_To do_
The lines to be copied run from the one containing "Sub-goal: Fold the" to the end of the material below; reproduce them exactly, including both ends, and nothing more.

_Collected data_
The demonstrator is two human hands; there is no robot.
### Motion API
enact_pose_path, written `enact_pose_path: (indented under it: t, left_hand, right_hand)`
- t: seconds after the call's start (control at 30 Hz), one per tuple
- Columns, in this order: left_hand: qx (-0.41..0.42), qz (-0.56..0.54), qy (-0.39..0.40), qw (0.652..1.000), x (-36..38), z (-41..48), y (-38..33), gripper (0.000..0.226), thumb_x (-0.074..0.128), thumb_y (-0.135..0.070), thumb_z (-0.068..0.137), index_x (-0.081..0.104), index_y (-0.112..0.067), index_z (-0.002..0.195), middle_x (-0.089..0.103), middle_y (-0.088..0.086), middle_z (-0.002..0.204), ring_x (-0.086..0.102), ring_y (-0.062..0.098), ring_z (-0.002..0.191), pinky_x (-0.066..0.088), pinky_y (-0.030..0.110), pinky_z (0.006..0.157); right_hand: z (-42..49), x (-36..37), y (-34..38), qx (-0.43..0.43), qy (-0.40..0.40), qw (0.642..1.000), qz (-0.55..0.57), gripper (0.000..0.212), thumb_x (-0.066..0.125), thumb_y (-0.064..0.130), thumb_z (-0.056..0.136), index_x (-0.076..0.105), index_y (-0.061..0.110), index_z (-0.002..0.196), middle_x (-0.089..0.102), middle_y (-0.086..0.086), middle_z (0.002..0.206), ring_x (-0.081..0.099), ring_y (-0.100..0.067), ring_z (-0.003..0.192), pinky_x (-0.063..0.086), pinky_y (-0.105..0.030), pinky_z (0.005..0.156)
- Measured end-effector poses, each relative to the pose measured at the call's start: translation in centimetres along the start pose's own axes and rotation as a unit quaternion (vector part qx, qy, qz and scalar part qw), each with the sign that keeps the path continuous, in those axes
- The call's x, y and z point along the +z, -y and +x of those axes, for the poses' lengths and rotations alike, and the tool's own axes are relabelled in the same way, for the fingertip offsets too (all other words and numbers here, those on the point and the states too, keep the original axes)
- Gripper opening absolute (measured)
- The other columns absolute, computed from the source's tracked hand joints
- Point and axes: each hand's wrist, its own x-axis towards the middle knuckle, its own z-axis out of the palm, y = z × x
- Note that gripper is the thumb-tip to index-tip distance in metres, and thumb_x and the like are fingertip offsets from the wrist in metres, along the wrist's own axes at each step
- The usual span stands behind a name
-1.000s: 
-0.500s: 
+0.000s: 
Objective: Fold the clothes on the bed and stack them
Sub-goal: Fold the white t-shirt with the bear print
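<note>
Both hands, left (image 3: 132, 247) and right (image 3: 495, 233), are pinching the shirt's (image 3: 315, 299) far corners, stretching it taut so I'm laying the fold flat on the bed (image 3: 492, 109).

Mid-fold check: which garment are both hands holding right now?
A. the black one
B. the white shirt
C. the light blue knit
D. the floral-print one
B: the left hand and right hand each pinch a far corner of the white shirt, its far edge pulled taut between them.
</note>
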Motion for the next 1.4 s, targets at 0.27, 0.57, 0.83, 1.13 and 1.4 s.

_Response_
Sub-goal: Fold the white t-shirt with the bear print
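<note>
Both hands, left (image 3: 132, 247) and right (image 3: 495, 233), are pinching the shirt's (image 3: 315, 299) far corners, stretching it taut so I'm laying the fold flat on the bed (image 3: 492, 109).

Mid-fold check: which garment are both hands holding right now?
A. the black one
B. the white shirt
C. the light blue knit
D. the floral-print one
B: the left hand and right hand each pinch a far corner of the white shirt, its far edge pulled taut between them.
</note>
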Motion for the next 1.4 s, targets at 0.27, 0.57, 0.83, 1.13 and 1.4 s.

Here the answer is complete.